Être chouchoutée et en profiter
«Dès le départ, j’avais fait le choix de ne pas jeûner. Pour moi, il était hors de question de ne pas profiter de ce que l’islam me donne comme avantage, d’autant plus que le mois de Ramadhan était en plein août. C’était ma première grossesse, et j’étais choyée comme une reine. J’étais à mon septième mois, je revenais du travail, j’allais directement dans ma chambre et j’allumais le climatiseur. Je m’allongeais, face à la télévision, et je caressais mon gros ventre bien arrondi. 

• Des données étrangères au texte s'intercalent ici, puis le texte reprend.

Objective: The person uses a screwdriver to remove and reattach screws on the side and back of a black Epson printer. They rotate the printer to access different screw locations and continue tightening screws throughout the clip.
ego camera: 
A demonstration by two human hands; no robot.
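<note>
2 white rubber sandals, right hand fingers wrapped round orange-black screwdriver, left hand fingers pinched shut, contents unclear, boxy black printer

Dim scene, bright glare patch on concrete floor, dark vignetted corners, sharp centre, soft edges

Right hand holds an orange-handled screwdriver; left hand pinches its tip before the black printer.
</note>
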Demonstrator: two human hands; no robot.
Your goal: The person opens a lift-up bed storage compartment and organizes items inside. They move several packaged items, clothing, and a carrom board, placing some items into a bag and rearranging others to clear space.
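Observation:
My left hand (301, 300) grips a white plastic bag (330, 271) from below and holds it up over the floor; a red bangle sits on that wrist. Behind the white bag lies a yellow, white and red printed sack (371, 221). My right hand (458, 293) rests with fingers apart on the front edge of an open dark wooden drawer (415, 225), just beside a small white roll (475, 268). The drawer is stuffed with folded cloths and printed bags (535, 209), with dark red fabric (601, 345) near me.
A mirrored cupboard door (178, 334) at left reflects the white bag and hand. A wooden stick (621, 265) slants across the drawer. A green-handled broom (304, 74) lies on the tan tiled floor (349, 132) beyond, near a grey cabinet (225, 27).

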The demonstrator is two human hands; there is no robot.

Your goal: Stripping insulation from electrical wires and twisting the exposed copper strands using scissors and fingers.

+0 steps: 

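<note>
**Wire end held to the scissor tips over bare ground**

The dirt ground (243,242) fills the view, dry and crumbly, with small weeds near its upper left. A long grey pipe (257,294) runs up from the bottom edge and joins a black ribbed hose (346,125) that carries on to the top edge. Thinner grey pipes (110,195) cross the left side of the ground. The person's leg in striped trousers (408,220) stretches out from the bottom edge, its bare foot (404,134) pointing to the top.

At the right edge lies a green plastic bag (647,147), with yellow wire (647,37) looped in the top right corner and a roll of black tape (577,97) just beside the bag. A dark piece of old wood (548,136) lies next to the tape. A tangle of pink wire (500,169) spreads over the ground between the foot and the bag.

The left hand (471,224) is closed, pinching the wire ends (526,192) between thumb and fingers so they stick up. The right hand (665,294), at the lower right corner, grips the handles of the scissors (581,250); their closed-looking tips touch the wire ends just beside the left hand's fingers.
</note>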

Quand j’avais faim, je me rendais à la cuisine et je mangeais tout à mon aise. Et comme à l’étage au-dessus résidait ma belle-famille, à l’heure de l’iftar, je descendais avec mon mari les quelques escaliers, pour m’attabler bien tranquillement. Autant dire, aussi, que je ne faisais pas la vaisselle. Pour moi, c’était le meilleur Ramadhan de toute ma vie. Mais lorsqu’il fallait rendre ses 30 jours, cela a été très dur et très long. Mais bon, je ne regrette pas», raconte en rigolant Samra. Elle n’est pas la seule à avoir profité de cette situation. C’est le cas aussi de Meriem, enceinte de sept mois : «Depuis le début du mois sacré, je suis entourée d’affection et d’attention de la part de mon mari. Il fait tout à la maison. Comme l’année dernière nous étions en plein confinement, il avait pris goût à cuisiner quelques plats. Pour cette année, et mon bilan sanguin est  mauvais, mon médecin traitant m’a demandé de me reposer mais je pouvais jeûner. Aussi, mon adorable époux, à qui je ne souhaite que du bien, cuisine et me choie. J’en profite en espérant que ses bonnes habitudes dureront le plus longtemps possible.»